"And olsun ki, Allah'ın Resulü'nde sizin için en güzel numune vardır." (Ahzab 21)
Allah'ın Rasulü, bir kristal gibidir. Neresinden bakarsanız bakın bütün safiyetiyle her tarafının ayrı bir güzelliği görülür.
Şairin dediği gibi;
Bitmez güzelin vasfı ağaçlar kalem olsa deryalar mürekkep…
O, samimi bir arkadaş, vefakâr bir eş, merhametli bir baba, sadık bir tacir, müstesna bir komutan, mütevazı bir lider, adil bir devlet başkanı ve emin bir insan idi; yani her hal ve konumda örnek ve en güzel numune ahlakı hamide sahibi idi.
Resûlullah, muallimlik delilini Kur'an'dan ve sünnetten alır. Yani ona muallim ifadesini kullanmamızın kaynağı Kur'an ve sünnettir;
"O'dur ki ümmiler içinde, kendilerinden olan ve onlara Allah'ın ayetlerini okuyan, onları temizleyen, onlara kitap ve hikmeti öğreten bir Peygamber gönderdi. Oysa onlar, önceden apaçık bir sapıklık içinde idiler. (Cuma 2)
Peygamber Efendimiz (s.a.v) net bir ifade ile "Ben muallim olarak gönderildim" buyuruyor.

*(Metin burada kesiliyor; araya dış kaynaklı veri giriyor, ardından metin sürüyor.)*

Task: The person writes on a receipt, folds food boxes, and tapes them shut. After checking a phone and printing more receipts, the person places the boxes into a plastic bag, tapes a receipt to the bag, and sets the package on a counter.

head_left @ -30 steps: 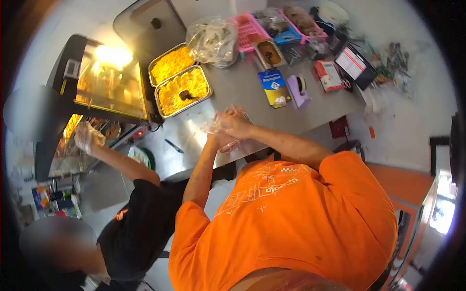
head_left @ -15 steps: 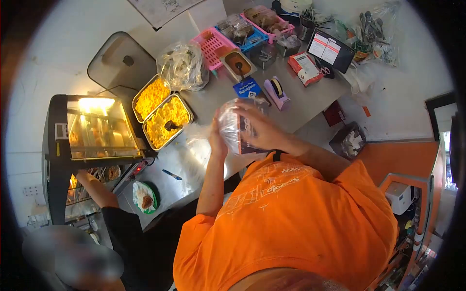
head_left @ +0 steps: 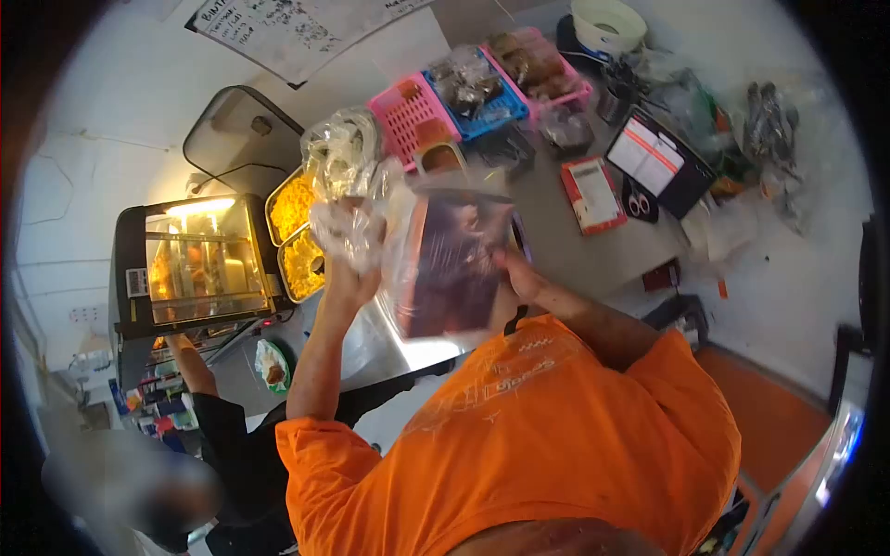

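A dark box with an orange edge point(head_left: 454, 264) is held up in front of my orange shirt, inside a clear plastic bag point(head_left: 397, 269). My left hand point(head_left: 352, 273) is closed on the gathered plastic to the left of the box, and the shiny film partly hides its fingers. On the other side, my right hand point(head_left: 521, 278) grips the box's right edge through the film, fingers partly out of sight behind it. Motion blurs the print on the box.
Left stand a lit food warmer point(head_left: 209, 264) and trays of yellow food point(head_left: 301, 264). A co-worker's arm point(head_left: 193, 366) reaches under the warmer, near a green plate point(head_left: 285, 361). Behind are pink and blue baskets point(head_left: 477, 93), a red-and-white packet point(head_left: 593, 195) and a tablet point(head_left: 646, 157).
The bagged box has turned its broad dark face up to view. My left hand has moved left and up with the plastic, away from my right hand. The camera view has shifted.
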The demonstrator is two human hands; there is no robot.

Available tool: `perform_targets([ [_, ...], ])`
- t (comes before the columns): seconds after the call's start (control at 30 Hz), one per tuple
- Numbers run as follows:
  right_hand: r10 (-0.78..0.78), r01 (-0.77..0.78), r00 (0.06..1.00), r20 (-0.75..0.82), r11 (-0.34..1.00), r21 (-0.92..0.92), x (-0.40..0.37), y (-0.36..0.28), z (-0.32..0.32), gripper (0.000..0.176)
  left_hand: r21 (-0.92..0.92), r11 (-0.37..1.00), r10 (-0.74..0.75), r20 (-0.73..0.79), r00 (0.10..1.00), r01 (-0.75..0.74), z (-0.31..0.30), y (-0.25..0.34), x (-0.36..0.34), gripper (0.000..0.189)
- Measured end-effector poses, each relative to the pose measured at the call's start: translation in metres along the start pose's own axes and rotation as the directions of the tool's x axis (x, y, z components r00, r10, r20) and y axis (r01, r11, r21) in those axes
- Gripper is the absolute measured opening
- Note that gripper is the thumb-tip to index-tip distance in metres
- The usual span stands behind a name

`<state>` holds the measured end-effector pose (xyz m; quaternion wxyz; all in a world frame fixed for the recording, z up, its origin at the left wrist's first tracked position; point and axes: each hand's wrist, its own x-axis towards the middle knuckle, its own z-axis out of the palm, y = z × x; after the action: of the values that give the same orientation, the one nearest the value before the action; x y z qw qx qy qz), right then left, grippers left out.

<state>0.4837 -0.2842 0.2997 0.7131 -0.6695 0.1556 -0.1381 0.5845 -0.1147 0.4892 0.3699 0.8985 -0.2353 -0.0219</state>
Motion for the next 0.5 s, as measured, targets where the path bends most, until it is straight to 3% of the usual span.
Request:
perform_targets([
  [0.03,0.127,-0.139,0.978,0.163,0.988,0.068,0.018,0.002,-0.010,0.069,0.164,0.975,0.150,-0.006,0.989,-0.147,-0.006,0.006,0.000,0.030],
  [0.1,0.323,-0.423,0.808,0.493,0.901,0.101,0.060,-0.004,-0.038,0.043,0.285,0.922,0.277,-0.018,0.961,-0.261,-0.011,0.006,-0.012,0.034],
  [0.13,0.397,-0.562,0.658,0.640,0.825,0.066,0.078,-0.004,-0.052,0.032,0.193,0.957,0.232,-0.057,0.971,-0.217,-0.008,-0.002,-0.027,0.032],
  [0.17,0.440,-0.676,0.480,0.759,0.736,0.000,0.100,-0.002,-0.065,0.025,-0.027,0.993,0.111,-0.121,0.986,-0.115,-0.001,-0.018,-0.047,0.031],
  [0.2,0.336,-0.341,0.746,0.576,0.934,-0.103,0.138,0.038,-0.067,0.023,-0.277,0.961,-0.031,-0.187,0.982,-0.022,0.010,-0.032,-0.070,0.031],
  [0.23,0.097,0.019,0.912,0.400,0.961,-0.276,0.182,0.080,-0.067,0.022,-0.421,0.907,-0.156,-0.250,0.956,0.037,0.025,-0.047,-0.099,0.032],
  [0.27,-0.051,0.257,0.936,0.349,0.777,-0.575,0.220,0.086,-0.073,0.017,-0.483,0.872,-0.264,-0.315,0.912,0.086,0.041,-0.060,-0.121,0.034],
  [0.33,0.161,0.303,0.898,0.409,0.448,-0.841,0.271,0.105,-0.069,0.015,-0.463,0.856,-0.458,-0.476,0.751,0.229,0.087,-0.100,-0.158,0.036],
  [0.43,0.208,0.242,0.923,0.324,0.343,-0.908,0.287,0.143,-0.056,0.019,-0.474,0.784,-0.619,-0.637,0.460,0.400,0.153,-0.152,-0.181,0.041],
  [0.47,0.238,0.245,0.913,0.330,0.328,-0.912,0.293,0.142,-0.054,0.019,-0.517,0.758,-0.649,-0.657,0.383,0.397,0.172,-0.161,-0.179,0.043],
  [0.5,0.271,0.249,0.902,0.337,0.312,-0.917,0.294,0.142,-0.051,0.020,-0.633,0.720,-0.694,-0.662,0.285,0.284,0.187,-0.161,-0.176,0.045],
])
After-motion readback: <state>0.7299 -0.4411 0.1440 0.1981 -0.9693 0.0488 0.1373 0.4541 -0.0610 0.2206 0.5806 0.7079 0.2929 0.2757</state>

İbn-i Mace'de geçtiği üzere, "Efendimiz (s.a.v) hane-i saadetten mescide çıkıverdi. Baktı ki iki halka var; bir tanesi Allah'ın kitabını okuyor ve dua ediyor. Diğeri ise öğrenen ve öğretenler var. Onların yanına vardı ve buyurdu ki;
"Ben ancak muallim olarak gönderildim."
Resûlullah mesleğini icra ettiğinin farkında olan bir muallim "ben dünyaya tekrar gönderilsem yine muallim olurdum" diyebilmeli.
Evet, muallim; sınıfa, mabede girer gibi girmeli.
İmam Müslim'de geçtiği üzere; Allah, beni kaba, katı davranan ve kaba ve katı davranmayı destekleyen biri olarak göndermedi. Allah, beni kolaylaştırıcı bir muallim olarak gönderdi." Muallim Resul'ün en önemli hususiyeti, kolaylaştırıcı olmasıydı.
Yeryüzünün en kaliteli insanlarının ortaya çıkışı böyle bir muallimin eseridir. İlmi tavsiye edip yayılmasını teşvik eden, gizlenmesini haram kılan hayrın muallimi idi.
Sahabe anlatıyor:
"Resûlullah bir gün hutbeye çıktı… Besmele ve Hamdele'yi söyledi, Müslümanlardan bir kısmına övgüler söyledi. Sonra konuyu değiştirip, "Falan topluluğa ne oluyor ki, komşularına fıkıh öğretmezler, onların anlayışını geliştirmezler, onlara ilim öğretmezler, onlara emr-i bi'l-maruf nehy-i ani'l-münker yapmazlar."
Ebu Musa Eşari ve arkadaşları bu hutbeden mesajı almış ve tam bir yıl seferberlik ilan ederek çevresini ilim ve irfanla ihya etmiş idi. Bu sebeple muallim, her bir eğitim-öğretim yılını bu şekilde ihya ve inşa yılı olarak görmelidir. Aslında iyi planlanmış bir yıl az değildir.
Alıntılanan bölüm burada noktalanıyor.